Saved entries:
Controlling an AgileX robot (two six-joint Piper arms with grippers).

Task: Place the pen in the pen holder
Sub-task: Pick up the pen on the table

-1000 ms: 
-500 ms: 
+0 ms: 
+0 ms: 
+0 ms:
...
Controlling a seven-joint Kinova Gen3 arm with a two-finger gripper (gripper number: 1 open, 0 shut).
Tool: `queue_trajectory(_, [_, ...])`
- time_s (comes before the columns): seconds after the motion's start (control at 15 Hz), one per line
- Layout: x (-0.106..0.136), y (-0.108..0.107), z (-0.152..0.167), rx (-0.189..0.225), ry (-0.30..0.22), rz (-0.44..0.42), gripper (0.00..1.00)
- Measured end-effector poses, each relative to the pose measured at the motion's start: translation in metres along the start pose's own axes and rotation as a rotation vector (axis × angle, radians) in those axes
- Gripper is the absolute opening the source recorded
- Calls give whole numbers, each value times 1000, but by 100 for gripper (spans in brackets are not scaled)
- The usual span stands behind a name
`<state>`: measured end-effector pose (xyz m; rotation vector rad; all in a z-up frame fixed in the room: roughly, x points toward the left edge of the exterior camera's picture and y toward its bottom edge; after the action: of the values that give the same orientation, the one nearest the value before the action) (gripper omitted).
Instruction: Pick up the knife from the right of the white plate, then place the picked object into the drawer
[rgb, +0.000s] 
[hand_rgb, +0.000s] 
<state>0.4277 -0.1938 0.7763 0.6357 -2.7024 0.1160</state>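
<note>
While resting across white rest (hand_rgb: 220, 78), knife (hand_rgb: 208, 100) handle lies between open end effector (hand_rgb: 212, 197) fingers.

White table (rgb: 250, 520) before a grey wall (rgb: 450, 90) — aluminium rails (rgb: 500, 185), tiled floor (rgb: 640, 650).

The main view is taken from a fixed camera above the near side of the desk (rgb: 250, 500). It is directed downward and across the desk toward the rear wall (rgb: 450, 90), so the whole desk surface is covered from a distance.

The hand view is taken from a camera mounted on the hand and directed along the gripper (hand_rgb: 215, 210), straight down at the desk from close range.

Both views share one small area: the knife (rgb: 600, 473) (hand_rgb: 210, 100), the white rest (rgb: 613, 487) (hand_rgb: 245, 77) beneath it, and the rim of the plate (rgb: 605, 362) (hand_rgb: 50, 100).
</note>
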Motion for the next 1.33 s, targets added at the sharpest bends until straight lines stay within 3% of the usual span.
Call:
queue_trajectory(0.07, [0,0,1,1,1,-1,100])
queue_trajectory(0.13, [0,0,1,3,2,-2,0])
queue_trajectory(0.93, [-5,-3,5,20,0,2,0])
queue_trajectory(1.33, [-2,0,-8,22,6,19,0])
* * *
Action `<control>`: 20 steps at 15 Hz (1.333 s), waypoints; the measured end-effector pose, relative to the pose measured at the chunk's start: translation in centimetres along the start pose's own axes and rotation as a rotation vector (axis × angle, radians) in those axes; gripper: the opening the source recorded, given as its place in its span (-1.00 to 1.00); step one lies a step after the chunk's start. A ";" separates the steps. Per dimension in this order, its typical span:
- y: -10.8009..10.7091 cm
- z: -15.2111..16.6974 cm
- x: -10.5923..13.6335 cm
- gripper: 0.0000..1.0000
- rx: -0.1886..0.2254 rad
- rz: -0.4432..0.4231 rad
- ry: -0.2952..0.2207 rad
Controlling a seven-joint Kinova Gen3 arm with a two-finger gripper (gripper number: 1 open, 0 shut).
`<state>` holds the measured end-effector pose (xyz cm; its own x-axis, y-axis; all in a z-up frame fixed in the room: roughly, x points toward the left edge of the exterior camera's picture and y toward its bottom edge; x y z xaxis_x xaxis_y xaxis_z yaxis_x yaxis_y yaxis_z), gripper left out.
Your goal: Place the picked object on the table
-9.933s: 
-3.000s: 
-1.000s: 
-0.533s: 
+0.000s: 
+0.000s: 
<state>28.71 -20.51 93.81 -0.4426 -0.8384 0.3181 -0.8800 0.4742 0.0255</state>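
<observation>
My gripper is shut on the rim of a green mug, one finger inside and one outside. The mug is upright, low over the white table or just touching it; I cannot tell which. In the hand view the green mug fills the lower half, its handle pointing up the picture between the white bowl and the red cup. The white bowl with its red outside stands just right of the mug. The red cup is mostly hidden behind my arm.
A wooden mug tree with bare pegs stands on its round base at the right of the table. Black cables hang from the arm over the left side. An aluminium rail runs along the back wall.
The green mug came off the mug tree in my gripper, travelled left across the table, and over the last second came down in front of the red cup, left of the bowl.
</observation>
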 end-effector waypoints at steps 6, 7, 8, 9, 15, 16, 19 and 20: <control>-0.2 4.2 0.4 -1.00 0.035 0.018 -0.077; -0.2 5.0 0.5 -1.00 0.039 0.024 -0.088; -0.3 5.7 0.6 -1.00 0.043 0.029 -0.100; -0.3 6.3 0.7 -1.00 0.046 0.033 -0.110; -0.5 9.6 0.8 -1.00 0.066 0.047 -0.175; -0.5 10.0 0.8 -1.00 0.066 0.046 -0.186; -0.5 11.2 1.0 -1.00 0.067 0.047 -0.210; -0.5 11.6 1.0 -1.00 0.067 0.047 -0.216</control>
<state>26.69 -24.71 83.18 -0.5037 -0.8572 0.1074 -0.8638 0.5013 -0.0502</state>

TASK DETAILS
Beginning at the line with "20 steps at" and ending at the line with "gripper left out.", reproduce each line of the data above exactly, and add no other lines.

SOLUTION
Action `<control>`: 20 steps at 15 Hz (1.333 s), waypoints; the measured end-effector pose, relative to the pose measured at the chunk's start: translation in centimetres along the start pose's own axes and rotation as a rotation vector (axis × angle, radians) in those axes; gripper: the opening the source recorded, given as its place in its span (-1.00 to 1.00); step one lies a step after the chunk's start. A ";" separates the steps. Per dimension in this order, its typical span:
- y: -10.8009..10.7091 cm
- z: -15.2111..16.6974 cm
- x: -10.5923..13.6335 cm
- gripper: 0.0000..1.0000
- rx: -0.1886..0.2254 rad
- rz: -0.4432..0.4231 rad
- ry: -0.2952..0.2207 rad
Controlling a seven-joint Kinova Gen3 arm with a two-finger gripper (gripper number: 1 open, 0 shut).
`<state>` holds the measured end-effector pose (xyz cm; its own x-axis, y-axis; all in a z-up frame fixed in the room: roughly, x points toward the left edge of the exterior camera's picture and y toward its bottom edge; x y z xaxis_x xaxis_y xaxis_z yaxis_x yaxis_y yaxis_z), gripper left out.

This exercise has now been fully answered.